Why it matters: The Brutalist artwork — in all its concrete glory — is slated for a $4.4 million demolition after a divisive vote last week sealed its fate, and the weathered maze of interlocking cement tubes will be removed in three months.
Driving the news: The city's Arts Commission voted 8-5 on Nov. 3 to disassemble the fountain — designed by Québécois artist Armand Vaillancourt in 1971 — as part of a $32.5 million redesign of Embarcadero Plaza.
- City officials say the fountain's angular tubes are in disrepair and contaminated with lead and asbestos, and that repairing it would nearly drain the entire project budget. It was fenced off indefinitely earlier this year after being deemed a public safety hazard.

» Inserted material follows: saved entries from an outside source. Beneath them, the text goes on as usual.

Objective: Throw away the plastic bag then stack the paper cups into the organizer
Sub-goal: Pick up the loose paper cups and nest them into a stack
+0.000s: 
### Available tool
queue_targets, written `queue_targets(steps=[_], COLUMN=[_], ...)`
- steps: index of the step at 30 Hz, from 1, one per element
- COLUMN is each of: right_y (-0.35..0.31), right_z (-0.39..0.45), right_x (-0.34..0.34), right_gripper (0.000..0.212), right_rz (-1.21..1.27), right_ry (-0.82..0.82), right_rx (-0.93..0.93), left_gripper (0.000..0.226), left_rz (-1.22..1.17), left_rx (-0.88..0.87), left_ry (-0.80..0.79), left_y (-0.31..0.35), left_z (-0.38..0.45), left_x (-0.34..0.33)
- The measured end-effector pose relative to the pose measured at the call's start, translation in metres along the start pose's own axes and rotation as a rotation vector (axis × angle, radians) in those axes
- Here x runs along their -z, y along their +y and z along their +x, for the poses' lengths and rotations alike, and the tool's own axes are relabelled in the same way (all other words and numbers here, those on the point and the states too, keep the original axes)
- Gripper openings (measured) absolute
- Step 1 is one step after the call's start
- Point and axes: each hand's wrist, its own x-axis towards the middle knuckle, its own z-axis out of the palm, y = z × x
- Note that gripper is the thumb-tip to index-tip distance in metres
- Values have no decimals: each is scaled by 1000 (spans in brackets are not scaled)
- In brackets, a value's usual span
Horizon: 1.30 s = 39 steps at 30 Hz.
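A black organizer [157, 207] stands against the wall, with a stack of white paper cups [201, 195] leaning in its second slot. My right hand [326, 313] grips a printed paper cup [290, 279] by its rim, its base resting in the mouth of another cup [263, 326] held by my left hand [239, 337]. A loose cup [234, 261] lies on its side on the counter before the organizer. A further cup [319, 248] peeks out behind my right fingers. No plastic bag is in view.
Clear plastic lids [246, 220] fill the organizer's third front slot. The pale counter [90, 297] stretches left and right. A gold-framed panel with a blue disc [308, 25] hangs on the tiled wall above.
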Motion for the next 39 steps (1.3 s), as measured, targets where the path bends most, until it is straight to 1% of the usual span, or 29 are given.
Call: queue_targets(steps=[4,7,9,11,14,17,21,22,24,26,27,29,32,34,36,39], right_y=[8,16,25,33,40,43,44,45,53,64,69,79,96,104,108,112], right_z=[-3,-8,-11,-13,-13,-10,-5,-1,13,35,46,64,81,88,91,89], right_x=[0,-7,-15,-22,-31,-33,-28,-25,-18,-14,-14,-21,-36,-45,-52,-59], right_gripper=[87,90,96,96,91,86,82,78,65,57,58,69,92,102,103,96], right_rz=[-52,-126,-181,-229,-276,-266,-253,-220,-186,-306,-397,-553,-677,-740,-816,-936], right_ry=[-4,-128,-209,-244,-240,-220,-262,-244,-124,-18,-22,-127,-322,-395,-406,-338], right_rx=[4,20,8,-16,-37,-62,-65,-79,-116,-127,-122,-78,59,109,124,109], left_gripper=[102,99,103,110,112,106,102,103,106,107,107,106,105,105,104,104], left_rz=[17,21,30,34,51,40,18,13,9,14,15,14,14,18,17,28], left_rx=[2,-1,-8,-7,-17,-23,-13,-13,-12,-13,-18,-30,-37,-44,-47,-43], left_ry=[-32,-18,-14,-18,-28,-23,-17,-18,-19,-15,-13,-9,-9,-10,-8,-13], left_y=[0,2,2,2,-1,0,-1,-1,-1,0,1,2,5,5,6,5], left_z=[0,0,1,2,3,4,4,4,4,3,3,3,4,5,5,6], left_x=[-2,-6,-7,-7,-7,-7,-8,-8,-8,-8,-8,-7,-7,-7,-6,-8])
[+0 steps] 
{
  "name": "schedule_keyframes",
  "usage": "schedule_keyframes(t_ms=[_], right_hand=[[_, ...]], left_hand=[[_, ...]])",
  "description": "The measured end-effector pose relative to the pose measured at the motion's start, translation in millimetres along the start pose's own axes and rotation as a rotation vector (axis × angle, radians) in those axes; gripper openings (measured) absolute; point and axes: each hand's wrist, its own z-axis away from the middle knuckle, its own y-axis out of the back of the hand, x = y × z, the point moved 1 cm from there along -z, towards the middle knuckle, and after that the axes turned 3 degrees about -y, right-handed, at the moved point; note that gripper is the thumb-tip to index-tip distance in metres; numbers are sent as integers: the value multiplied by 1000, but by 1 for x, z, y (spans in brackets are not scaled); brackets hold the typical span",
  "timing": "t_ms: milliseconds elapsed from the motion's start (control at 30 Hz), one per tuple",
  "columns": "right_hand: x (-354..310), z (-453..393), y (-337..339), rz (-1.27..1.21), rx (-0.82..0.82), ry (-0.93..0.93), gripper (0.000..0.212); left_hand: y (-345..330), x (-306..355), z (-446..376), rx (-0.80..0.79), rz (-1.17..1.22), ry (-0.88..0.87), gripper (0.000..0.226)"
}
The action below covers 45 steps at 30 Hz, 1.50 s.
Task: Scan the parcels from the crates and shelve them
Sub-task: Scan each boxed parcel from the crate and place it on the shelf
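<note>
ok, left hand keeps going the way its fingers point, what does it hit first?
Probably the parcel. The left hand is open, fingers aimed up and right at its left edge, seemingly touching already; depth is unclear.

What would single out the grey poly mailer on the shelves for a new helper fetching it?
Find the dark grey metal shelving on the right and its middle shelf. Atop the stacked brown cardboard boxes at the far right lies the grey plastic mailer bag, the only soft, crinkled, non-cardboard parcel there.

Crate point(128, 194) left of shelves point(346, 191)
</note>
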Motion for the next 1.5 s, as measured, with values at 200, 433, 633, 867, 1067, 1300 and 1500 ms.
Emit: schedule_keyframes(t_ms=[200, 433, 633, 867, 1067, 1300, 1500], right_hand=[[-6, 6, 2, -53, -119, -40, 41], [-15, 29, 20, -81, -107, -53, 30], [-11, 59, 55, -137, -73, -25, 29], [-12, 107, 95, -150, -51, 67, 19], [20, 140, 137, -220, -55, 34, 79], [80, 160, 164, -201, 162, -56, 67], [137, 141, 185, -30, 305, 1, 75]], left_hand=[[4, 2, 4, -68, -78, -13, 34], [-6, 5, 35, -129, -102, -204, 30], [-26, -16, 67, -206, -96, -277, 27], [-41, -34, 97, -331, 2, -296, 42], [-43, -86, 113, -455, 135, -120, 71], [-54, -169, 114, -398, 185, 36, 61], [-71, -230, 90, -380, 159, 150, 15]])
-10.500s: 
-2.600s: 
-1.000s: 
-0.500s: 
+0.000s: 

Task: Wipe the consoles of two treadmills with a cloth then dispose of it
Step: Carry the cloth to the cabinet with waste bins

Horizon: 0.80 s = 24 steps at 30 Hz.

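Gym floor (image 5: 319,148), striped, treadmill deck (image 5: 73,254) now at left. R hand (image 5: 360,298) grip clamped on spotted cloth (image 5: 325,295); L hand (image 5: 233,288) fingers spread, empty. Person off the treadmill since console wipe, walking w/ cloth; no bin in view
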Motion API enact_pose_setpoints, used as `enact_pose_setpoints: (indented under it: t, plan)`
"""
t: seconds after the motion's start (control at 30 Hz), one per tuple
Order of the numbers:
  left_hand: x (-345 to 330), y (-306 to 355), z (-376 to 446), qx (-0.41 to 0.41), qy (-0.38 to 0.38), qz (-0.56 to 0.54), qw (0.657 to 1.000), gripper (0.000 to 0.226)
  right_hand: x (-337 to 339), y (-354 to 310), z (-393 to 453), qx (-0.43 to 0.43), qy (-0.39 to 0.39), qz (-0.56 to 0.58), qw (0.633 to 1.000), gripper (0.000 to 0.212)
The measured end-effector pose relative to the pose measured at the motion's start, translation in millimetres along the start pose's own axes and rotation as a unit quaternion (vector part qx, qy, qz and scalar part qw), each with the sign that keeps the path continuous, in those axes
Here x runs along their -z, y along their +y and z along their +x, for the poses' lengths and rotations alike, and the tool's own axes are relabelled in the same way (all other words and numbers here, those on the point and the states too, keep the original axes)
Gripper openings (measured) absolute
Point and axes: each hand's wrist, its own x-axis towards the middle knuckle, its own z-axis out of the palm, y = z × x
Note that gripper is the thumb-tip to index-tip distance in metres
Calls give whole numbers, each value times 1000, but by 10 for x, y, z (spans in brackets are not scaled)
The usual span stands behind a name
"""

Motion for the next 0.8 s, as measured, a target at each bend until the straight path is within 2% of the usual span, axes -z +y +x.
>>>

- They say the plaza's proposed redesign reimagines it as a people-first gathering area with open lawns, shaded seating and clear views of the Bay — a shift from its current hard concrete aesthetic to a more inviting space.
The big picture: The fight over the Vaillancourt Fountain cuts right to the heart of San Francisco's identity. From the start, the artwork has stirred more argument than admiration.
- Its massive tangle of protruding concrete and cascading water split residents, with some hailing it as a bold symbol of modern art and others condemning it as an industrial intrusion on the waterfront.
- To preservationists, the fountain is an architectural relic of San Francisco's rebellious spirit. They point to the artist, who saw the piece as a defiant work of public art and named it "Québec Libre!" They blame the city for letting it decay, a claim officials rejected.
Now 96, Vaillancourt himself traveled to San Francisco earlier this year to make a passionate plea to keep the 54-year-old structure intact, emphasizing the fountain's historic significance and warning of possible legal action if it were dismantled.
- "I think my name will survive all of the turmoil, but my life has been poisoned," Vaillancourt said in an interview this week with CBC News.
What's next: The 710-ton structure will be stored for up to three years while the city decides whether to restore, relocate or permanently retire it, a move Vaillancourt told CBC News he'd rather avoid, preferring instead to bring it back to Canada for installation elsewhere.
The bottom line: The fountain's removal symbolizes a deeper civic struggle — a city that celebrates reinvention but resists change.
- Every redevelopment fight here exposes the same tension over how to modernize without erasing what makes San Francisco distinct.